* **REQUIRED ACTION**: Only the lines from the beginning of the material below through the line with "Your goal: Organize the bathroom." should be retyped exactly, and pictures are to be skipped.

============================================================

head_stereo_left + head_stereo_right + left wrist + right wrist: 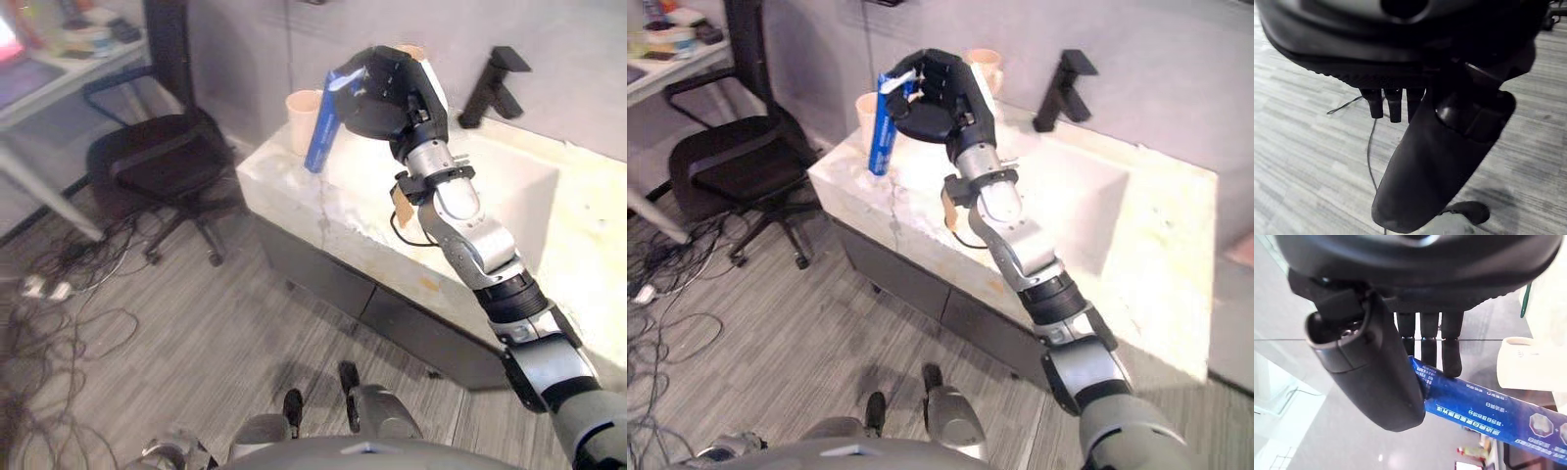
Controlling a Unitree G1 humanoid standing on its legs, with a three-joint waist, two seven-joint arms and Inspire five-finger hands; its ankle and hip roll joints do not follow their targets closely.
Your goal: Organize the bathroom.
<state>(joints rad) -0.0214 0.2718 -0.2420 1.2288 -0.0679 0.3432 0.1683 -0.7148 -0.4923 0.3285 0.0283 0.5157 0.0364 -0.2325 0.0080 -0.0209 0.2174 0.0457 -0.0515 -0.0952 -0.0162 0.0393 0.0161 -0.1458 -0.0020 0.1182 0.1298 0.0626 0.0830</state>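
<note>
- Right hand (387, 88): upper centre of the left eye view, raised over the left end of the stone counter (294, 186). The thumb and fingers pinch the top end of a blue toothpaste tube (321, 125).
- Right wrist view confirms the grip: thumb on one face of the tube (1488, 416), fingertips (1452, 362) on the other.
- The tube hangs almost upright from the hand, tilted slightly. Its lower end is just above the counter's left corner; contact with the counter cannot be told.
- Beige cup (305, 117): stands on the counter just behind and left of the tube, toward the wall.
- A second beige cup (984, 67) shows partly behind the hand, upper centre of the right eye view.
- Black tap (495, 86): upper right of the frame, at the back of the sink basin (509, 196).
- Black office chair (157, 162): left of centre, on the grey plank floor (196, 343).
- Left hand (1435, 147): in its wrist view over the floor, holding nothing, fingers relaxed.
</note>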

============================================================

* **SOLUTION FOR THIS PROBLEM**:
head_stereo_left + head_stereo_right + left wrist + right wrist: 
Controlling a Unitree G1 humanoid standing on its legs, with a three-joint waist, two seven-joint arms and Inspire five-finger hands; its ankle and hip roll joints do not follow their targets closely.
Your goal: Organize the bathroom.

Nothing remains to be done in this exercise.